Die zwischen den Parteien geschlossene Provisionsvereinbarung begründet keinen Anspruch auf Zahlung einer Provision allein aufgrund von Serienbestellungen seitens der B-AG, die während der Laufzeit des Handelsvertretervertrags erfolgt sind. Laut Handelsvertretervertrag ist das die Provisionsanwartschaft des Klägers nach § 87 Abs. 1 HGB auslösende Geschäft nicht die jeweilige Serienbestellung, sondern der durch den Abruf seitens der B-AG zustande kommende jeweilige Liefervertrag. Die Parteien haben vereinbart, dass der Kläger bis zu einem Jahresumsatz von 12.000.000 € eine Provision i.H.v. 1 % erhalten sollte, wobei eine Mindestprovision von jährlich 120.000 € zzgl. Umsatzsteuer garantiert war.
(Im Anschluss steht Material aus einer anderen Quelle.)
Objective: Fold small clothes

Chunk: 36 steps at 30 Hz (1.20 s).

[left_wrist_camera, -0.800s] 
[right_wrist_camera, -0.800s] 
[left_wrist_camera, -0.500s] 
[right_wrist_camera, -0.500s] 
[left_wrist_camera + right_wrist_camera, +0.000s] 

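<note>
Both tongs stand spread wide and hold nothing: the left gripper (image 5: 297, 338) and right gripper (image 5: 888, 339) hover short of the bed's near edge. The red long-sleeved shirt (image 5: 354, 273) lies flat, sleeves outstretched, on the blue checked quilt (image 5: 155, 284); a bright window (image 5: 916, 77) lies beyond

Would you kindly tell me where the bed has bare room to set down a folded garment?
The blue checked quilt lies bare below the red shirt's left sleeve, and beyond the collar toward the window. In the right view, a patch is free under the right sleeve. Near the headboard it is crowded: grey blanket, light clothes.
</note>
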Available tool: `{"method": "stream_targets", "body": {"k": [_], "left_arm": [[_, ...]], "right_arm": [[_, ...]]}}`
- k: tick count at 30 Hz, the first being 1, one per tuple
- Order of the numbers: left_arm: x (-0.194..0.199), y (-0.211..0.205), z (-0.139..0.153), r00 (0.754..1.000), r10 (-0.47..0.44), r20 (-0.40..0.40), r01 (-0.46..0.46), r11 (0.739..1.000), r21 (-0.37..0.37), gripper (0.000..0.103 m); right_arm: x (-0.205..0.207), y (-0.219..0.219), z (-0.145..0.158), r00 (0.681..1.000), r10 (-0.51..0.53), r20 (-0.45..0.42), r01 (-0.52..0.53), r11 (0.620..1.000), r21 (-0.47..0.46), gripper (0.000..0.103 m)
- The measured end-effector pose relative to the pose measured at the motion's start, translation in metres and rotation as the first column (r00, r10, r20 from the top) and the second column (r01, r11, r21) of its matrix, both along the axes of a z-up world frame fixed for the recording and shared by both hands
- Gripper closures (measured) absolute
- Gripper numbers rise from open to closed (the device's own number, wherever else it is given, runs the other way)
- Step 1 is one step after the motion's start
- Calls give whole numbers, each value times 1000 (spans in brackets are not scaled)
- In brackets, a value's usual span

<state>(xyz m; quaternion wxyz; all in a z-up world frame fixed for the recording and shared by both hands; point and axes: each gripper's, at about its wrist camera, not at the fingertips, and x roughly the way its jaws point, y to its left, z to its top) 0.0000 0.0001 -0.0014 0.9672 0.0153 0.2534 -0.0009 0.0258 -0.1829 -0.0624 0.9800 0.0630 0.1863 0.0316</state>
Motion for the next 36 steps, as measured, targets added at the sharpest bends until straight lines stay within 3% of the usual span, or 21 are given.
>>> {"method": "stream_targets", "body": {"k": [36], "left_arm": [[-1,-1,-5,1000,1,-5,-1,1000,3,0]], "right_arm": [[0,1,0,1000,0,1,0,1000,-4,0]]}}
Aus den Bestimmungen zur Höhe der Provision bei Jahresumsätzen, die einen Betrag von 12.000.000 € übersteigen, ergibt sich, dass nach dem Willen der Parteien auf den jeweiligen Jahresumsatz abzustellen ist. So soll dem Kläger von dem 25.000.000 € übersteigenden Jahresumsatz ein Provisionsanspruch i.H.v. 0,5 Prozent zustehen. Die Abhängigkeit des Provisionsanspruchs von dem jeweiligen Jahresumsatz bedeutet, dass die diesen Umsatz auslösenden Geschäfte nach dem Willen der Parteien Grundlage des Provisionsanspruchs sind. Dies sind die jeweils durch die Lieferabrufe der B-AG zustande kommenden Einzellieferverträge. Erst mit diesen und nicht bereits mit der von der B-AG aufgegebenen Serienbestellung wird der für den Provisionsanspruch nach dem Vertrag maßgebliche Umsatz generiert.
Die Auffassung des OLG, das die Provisionsanwartschaft auslösende Geschäft sei in der von der B-AG aufgegebenen Serienbestellung zu sehen, findet im Vertragswortlaut dagegen keine Stütze. Eine solche Auslegung der Provisionsvereinbarung der Parteien wäre auch nicht interessengerecht. Denn damit würde der Beklagten im Hinblick auf die für solche Serienproduktionen üblichen Laufzeiten von mehreren Jahren ein unverhältnismäßig hohes wirtschaftliches Risiko aufgebürdet, weil sie dann bei Beendigung des Handelsvertretervertrags noch für einen erheblichen Zeitraum zu Provisionszahlungen gegenüber dem ausgeschiedenen Kläger sowie gegenüber dessen Nachfolger verpflichtet sein könnte. Im Übrigen rechtfertigt das Interesse des Klägers diese Auslegung ebenfalls nicht. Seinem Provisionsinteresse ist bereits dadurch angemessen Rechnung getragen worden, dass er von Beginn der Vertragslaufzeit an die vereinbarte Mindestprovision erhielt.